| Try it |
Please quote exactly the lines below from the line containing "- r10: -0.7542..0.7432" to the line containing "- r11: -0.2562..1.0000", both lines included, and nothing else.

| Recorded information |
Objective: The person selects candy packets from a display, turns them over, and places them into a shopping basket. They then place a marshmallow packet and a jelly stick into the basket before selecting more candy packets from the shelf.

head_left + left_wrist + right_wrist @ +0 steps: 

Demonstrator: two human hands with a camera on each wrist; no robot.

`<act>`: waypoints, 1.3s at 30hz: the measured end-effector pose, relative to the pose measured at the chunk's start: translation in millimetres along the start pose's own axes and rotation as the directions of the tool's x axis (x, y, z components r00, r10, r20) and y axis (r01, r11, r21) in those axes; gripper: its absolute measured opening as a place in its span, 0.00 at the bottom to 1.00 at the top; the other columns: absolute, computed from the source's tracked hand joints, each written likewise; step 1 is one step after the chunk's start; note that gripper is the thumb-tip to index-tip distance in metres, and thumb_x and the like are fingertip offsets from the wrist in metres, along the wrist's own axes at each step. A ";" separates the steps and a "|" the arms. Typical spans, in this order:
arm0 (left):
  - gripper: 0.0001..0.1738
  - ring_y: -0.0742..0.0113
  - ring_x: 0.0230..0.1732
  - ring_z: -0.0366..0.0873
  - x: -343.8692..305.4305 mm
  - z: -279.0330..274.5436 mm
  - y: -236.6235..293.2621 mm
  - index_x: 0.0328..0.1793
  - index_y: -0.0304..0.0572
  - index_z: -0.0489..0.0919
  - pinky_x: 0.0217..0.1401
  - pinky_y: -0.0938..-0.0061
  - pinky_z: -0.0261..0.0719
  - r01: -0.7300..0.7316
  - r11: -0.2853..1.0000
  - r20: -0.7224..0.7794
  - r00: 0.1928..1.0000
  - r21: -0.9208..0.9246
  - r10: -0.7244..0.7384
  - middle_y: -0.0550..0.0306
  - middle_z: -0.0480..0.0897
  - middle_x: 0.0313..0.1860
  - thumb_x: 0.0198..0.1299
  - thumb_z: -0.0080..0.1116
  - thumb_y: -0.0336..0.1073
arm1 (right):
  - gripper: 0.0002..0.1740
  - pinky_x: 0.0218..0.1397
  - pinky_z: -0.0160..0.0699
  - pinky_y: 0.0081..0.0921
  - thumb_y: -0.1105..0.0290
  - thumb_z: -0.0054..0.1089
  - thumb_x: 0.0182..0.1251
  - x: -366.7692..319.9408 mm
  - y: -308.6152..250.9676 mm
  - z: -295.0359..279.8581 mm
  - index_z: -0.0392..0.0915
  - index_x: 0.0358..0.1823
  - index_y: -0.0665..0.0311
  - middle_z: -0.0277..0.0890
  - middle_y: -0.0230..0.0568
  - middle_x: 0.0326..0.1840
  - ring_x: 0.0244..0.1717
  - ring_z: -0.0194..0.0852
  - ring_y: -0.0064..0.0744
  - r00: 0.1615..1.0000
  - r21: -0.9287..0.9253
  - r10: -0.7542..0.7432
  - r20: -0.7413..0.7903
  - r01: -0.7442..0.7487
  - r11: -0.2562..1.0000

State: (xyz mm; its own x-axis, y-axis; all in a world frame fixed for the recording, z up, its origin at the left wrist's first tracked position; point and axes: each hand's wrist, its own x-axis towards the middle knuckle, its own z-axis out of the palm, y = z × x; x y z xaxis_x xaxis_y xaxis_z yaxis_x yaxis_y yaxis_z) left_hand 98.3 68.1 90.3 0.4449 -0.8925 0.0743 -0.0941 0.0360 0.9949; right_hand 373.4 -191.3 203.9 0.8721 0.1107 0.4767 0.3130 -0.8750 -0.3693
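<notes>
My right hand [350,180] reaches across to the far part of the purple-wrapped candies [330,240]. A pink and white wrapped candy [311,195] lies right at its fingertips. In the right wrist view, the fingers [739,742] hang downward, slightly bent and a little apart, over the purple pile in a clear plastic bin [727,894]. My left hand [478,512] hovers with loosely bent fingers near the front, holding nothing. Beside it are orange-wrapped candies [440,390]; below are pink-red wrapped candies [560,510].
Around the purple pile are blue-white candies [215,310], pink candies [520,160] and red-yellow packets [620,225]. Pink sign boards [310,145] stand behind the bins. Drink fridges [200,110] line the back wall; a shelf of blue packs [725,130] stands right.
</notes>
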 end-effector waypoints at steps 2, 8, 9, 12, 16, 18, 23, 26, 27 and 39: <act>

| Answer space |
  - r10: -0.7542..0.7432
  - r20: -0.7413..0.7903
  - r01: -0.7442..0.7487
  - r11: -0.2562..1.0000

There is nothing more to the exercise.